Almeno per Bloomberg

Per rivedere l’Italia nel mezzo di una crisi finanziaria non è questione di se, ma di quando. E’ quanto sostiene un editoriale sull’agenzia Bloomberg, secondo cui l’Italia non è ancora in zona d’emergenza, ma gli investitori “si stanno posizionando per quello che viene considerata un’inevitabile riedizione dello scontro fra Bruxelles a Roma, che spinse i rendimenti sulle obbligazioni a 10 anni sopra il 3,5% in occasione della scorsa manovra.”.
In definitiva, l’Italia è vicina ad un nuovo aumento dello spread e a una nuova ondata di vendite dei titoli di Stato.

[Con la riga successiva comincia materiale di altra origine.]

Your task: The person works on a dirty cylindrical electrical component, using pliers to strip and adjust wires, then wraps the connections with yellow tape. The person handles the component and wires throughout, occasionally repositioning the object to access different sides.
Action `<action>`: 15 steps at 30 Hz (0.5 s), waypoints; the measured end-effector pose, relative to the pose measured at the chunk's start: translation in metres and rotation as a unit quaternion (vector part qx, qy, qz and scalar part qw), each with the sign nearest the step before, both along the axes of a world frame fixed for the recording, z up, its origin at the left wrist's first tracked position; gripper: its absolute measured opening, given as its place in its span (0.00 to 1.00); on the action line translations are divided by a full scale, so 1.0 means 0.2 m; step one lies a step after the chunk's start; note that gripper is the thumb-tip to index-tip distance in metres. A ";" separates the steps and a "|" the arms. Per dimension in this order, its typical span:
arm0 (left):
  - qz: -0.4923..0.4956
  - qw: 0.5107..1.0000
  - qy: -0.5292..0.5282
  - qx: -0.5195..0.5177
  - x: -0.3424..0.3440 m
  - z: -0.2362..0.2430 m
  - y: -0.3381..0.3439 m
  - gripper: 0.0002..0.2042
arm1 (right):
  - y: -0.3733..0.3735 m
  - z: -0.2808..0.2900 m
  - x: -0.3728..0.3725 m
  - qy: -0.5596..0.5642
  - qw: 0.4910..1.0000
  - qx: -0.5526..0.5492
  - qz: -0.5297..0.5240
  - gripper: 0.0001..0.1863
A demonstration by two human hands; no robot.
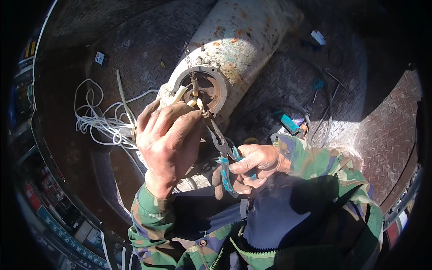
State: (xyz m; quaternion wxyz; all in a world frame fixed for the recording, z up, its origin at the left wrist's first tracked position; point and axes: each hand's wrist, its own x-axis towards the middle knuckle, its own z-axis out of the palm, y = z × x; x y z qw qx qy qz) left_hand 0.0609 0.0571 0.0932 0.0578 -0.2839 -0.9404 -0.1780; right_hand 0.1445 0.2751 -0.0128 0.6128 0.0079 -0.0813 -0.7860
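Observation:
A worn white metal cylinder (245,49) lies on its side, with a round rusty opening (210,90) at its near end and wires (194,83) coming out of it. My left hand (164,144) pinches the pale sleeved wire ends (198,103) at that opening, beside a pale stiff strip (179,93). My right hand (249,168) grips long-nose pliers (223,148) with teal handles; their tips touch the wire ends by my left fingers.
Coiled white cable (101,121) lies left on the tread-plate floor (382,153). A teal plastic object (290,123), dark hoses (328,112) and a small white object (317,37) lie right of the cylinder. A curved metal wall (56,135) rises at left.

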 end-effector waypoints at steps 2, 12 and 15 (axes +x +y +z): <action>-0.002 1.000 0.001 -0.002 0.00 0.01 0.00 0.13 | 0.00 0.00 -0.01 0.008 1.000 0.006 -0.003 0.25; 0.004 1.000 -0.005 0.001 0.00 0.00 -0.01 0.14 | 0.07 -0.05 -0.08 0.055 0.998 0.023 0.033 0.25; -0.002 1.000 -0.006 -0.001 -0.01 0.02 0.01 0.14 | 0.08 -0.04 -0.09 0.053 0.998 0.006 0.034 0.25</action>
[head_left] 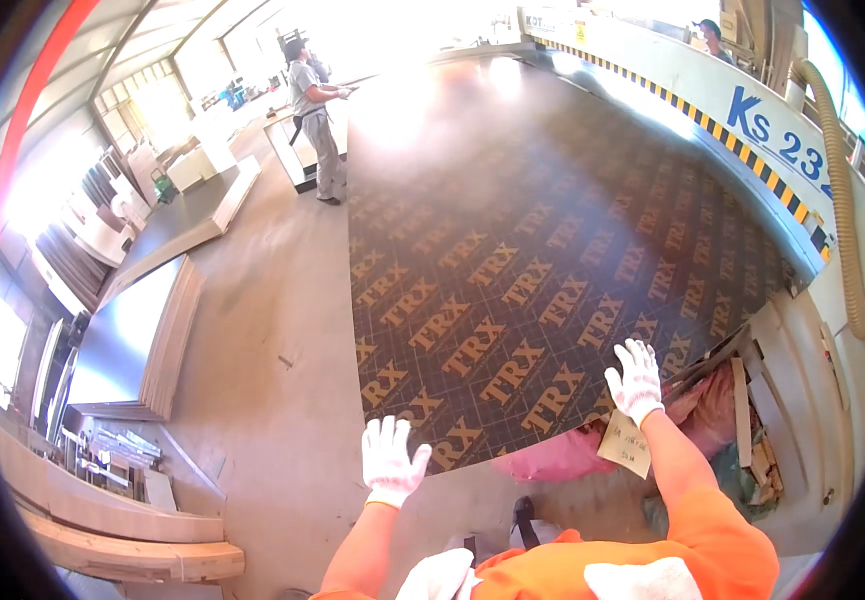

Il deficit di bilancio sta deragliando fuori controllo, e a un certo punto Bruxelles dovrà intervenire per far fronte alla sempre più probabile violazione delle sue regole fiscali” si legge nell’editoriale.
Le possibilità che l’Italia raggiunga il suo iniziale target di deficit per il 2019 pari a 2,04% – già rivisto al rialzo al 2,4% – appare a rischio.
L’Italia che devia così tanto dagli impegni potrebbe essere una questione “troppo grande per la Commissione Ue da mettere sotto il tappeto”. C’è poi la questione chiave del debito pubblico, “ogni ulteriore deterioramento causerà una grave costernazione a Bruxelles”, considerando che l’Italia è “too big to fail”.
Secondo l’autore dell’editoriale, il calo degli ordinativi industriali del 2,7% registrato a marzo non lascia spazi di ottimismo in merito a una ripresa economica italiana, a dispetto dell’aumento della produzione registrata negli ultimi due mesi.
I mercati sono alla finestra, guardano cosa accade con attenzione, prosegue Bloomberg. I fari sono puntati sui giudizi delle agenzie di rating, con S&P in arrivo il 27 aprile e Moody’s a settembre.